Activity:
Could you print the full listing again, exactly as written?

Information supplied:
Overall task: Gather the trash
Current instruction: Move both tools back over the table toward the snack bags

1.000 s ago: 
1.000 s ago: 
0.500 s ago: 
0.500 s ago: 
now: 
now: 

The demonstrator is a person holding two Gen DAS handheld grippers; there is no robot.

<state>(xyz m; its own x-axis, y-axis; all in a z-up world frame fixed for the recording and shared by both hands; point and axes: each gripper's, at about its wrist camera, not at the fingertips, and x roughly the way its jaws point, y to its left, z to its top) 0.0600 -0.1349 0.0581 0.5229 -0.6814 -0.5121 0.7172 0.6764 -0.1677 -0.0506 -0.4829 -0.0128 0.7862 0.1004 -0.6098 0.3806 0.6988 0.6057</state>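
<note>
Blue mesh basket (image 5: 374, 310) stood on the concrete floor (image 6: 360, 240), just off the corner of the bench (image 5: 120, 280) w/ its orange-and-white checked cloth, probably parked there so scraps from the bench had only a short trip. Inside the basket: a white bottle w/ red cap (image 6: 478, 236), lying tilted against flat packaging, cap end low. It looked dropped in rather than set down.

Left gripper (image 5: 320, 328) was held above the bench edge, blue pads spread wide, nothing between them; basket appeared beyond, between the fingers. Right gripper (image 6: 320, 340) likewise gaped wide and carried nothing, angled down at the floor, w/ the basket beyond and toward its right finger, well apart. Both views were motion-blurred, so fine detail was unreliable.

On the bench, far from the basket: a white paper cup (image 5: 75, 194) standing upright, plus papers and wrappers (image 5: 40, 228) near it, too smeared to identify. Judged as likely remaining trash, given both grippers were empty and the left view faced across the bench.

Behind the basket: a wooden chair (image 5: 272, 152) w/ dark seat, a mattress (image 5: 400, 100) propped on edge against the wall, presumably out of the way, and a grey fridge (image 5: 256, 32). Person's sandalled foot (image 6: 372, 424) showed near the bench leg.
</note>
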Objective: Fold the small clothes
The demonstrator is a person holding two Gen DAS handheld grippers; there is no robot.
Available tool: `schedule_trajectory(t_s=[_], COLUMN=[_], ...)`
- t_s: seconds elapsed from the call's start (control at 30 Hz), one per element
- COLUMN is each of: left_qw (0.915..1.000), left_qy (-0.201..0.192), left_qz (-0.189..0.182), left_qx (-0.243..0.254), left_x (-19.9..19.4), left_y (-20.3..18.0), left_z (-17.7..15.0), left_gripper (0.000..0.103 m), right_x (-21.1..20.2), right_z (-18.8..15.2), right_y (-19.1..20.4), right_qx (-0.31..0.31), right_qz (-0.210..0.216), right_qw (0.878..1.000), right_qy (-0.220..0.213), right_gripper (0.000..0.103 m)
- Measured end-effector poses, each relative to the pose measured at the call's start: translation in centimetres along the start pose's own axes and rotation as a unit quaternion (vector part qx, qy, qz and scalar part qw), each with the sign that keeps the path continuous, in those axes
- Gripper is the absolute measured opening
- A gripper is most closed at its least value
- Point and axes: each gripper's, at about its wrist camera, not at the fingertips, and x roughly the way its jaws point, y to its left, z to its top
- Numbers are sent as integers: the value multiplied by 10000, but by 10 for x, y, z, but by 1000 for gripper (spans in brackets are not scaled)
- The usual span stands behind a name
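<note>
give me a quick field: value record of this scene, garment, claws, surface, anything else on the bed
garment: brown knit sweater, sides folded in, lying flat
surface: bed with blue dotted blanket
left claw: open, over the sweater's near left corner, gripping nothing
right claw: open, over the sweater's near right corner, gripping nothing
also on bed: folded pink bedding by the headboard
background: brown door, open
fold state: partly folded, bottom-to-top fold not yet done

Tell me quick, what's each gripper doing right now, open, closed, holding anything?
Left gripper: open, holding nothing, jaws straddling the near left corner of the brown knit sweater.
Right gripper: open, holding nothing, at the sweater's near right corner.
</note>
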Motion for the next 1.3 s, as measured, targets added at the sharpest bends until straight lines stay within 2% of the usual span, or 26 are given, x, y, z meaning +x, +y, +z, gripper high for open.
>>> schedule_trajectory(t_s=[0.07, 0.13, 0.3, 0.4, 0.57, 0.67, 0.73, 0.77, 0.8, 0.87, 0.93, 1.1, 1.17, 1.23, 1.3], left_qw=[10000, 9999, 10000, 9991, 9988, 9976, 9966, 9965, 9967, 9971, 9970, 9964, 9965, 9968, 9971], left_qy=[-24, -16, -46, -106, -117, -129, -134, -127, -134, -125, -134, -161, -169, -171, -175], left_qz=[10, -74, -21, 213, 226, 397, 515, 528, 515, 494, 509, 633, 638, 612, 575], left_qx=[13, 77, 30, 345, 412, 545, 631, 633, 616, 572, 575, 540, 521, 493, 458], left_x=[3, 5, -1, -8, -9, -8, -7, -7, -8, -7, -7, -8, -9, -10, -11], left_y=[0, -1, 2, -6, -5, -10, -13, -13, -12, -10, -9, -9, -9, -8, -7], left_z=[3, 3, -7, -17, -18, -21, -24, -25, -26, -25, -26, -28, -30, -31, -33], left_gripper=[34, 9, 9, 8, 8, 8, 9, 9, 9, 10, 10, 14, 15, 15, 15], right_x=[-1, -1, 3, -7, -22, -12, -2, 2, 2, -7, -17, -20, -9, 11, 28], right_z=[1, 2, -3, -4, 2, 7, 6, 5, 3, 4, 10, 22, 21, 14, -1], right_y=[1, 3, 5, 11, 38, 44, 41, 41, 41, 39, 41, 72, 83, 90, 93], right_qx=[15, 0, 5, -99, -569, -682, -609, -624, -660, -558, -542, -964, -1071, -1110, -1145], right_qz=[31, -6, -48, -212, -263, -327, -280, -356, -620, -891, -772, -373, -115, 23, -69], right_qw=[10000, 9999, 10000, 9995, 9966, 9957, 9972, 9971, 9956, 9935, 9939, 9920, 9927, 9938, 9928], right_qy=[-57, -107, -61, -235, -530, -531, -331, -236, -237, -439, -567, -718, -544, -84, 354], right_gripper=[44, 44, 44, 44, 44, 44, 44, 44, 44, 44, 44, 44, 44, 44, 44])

Final answer:
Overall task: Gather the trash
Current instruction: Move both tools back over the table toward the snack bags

1.000 s ago: 
1.000 s ago: 
0.500 s ago: 
0.500 s ago: 
now: 
now: 

The demonstrator is a person holding two Gen DAS handheld grippers; there is no robot.

<state>(xyz m; its own x-axis, y-axis; all in a z-up world frame fixed for the recording and shared by both hands; point and axes: each gripper's, at about its wrist camera, not at the fingertips, and x roughly the way its jaws point, y to its left, z to its top) 0.0600 -0.1349 0.0581 0.5229 -0.6814 -0.5121 0.7172 0.6764 -0.1677 -0.0506 -0.4829 -0.0128 0.7862 0.1004 -0.6098 0.3806 0.6988 0.6057</state>
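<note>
Blue mesh basket (image 5: 374, 310) stood on the concrete floor (image 6: 360, 240), just off the corner of the bench (image 5: 120, 280) w/ its orange-and-white checked cloth, probably parked there so scraps from the bench had only a short trip. Inside the basket: a white bottle w/ red cap (image 6: 478, 236), lying tilted against flat packaging, cap end low. It looked dropped in rather than set down.

Left gripper (image 5: 320, 328) was held above the bench edge, blue pads spread wide, nothing between them; basket appeared beyond, between the fingers. Right gripper (image 6: 320, 340) likewise gaped wide and carried nothing, angled down at the floor, w/ the basket beyond and toward its right finger, well apart. Both views were motion-blurred, so fine detail was unreliable.

On the bench, far from the basket: a white paper cup (image 5: 75, 194) standing upright, plus papers and wrappers (image 5: 40, 228) near it, too smeared to identify. Judged as likely remaining trash, given both grippers were empty and the left view faced across the bench.

Behind the basket: a wooden chair (image 5: 272, 152) w/ dark seat, a mattress (image 5: 400, 100) propped on edge against the wall, presumably out of the way, and a grey fridge (image 5: 256, 32). Person's sandalled foot (image 6: 372, 424) showed near the bench leg.
</note>
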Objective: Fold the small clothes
The demonstrator is a person holding two Gen DAS handheld grippers; there is no robot.
Available tool: `schedule_trajectory(t_s=[_], COLUMN=[_], ...)`
- t_s: seconds elapsed from the call's start (control at 30 Hz), one per element
- COLUMN is each of: left_qw (0.915..1.000), left_qy (-0.201..0.192), left_qz (-0.189..0.182), left_qx (-0.243..0.254), left_x (-19.9..19.4), left_y (-20.3..18.0), left_z (-17.7..15.0), left_gripper (0.000..0.103 m), right_x (-21.1..20.2), right_z (-18.8..15.2), right_y (-19.1..20.4), right_qx (-0.31..0.31), right_qz (-0.210..0.216), right_qw (0.878..1.000), right_qy (-0.220..0.213), right_gripper (0.000..0.103 m)
- Measured end-effector poses, each relative to the pose measured at the call's start: translation in centimetres along the start pose's own axes and rotation as a unit quaternion (vector part qx, qy, qz and scalar part qw), each with the sign that keeps the path continuous, in those axes
- Gripper is the absolute measured opening
- A gripper is most closed at its least value
- Point and axes: each gripper's, at about its wrist camera, not at the fingertips, and x roughly the way its jaws point, y to its left, z to its top
- Numbers are sent as integers: the value multiplied by 10000, but by 10 for x, y, z, but by 1000 for gripper (spans in brackets are not scaled)
- The usual span stands behind a name
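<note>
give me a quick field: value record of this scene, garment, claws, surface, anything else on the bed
garment: brown knit sweater, sides folded in, lying flat
surface: bed with blue dotted blanket
left claw: open, over the sweater's near left corner, gripping nothing
right claw: open, over the sweater's near right corner, gripping nothing
also on bed: folded pink bedding by the headboard
background: brown door, open
fold state: partly folded, bottom-to-top fold not yet done

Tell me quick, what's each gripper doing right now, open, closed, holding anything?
Left gripper: open, holding nothing, jaws straddling the near left corner of the brown knit sweater.
Right gripper: open, holding nothing, at the sweater's near right corner.
</note>
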Motion for the next 1.3 s, as measured, targets added at the sharpest bends until straight lines stay within 2% of the usual span, or 26 are given, x, y, z meaning +x, +y, +z, gripper high for open.
>>> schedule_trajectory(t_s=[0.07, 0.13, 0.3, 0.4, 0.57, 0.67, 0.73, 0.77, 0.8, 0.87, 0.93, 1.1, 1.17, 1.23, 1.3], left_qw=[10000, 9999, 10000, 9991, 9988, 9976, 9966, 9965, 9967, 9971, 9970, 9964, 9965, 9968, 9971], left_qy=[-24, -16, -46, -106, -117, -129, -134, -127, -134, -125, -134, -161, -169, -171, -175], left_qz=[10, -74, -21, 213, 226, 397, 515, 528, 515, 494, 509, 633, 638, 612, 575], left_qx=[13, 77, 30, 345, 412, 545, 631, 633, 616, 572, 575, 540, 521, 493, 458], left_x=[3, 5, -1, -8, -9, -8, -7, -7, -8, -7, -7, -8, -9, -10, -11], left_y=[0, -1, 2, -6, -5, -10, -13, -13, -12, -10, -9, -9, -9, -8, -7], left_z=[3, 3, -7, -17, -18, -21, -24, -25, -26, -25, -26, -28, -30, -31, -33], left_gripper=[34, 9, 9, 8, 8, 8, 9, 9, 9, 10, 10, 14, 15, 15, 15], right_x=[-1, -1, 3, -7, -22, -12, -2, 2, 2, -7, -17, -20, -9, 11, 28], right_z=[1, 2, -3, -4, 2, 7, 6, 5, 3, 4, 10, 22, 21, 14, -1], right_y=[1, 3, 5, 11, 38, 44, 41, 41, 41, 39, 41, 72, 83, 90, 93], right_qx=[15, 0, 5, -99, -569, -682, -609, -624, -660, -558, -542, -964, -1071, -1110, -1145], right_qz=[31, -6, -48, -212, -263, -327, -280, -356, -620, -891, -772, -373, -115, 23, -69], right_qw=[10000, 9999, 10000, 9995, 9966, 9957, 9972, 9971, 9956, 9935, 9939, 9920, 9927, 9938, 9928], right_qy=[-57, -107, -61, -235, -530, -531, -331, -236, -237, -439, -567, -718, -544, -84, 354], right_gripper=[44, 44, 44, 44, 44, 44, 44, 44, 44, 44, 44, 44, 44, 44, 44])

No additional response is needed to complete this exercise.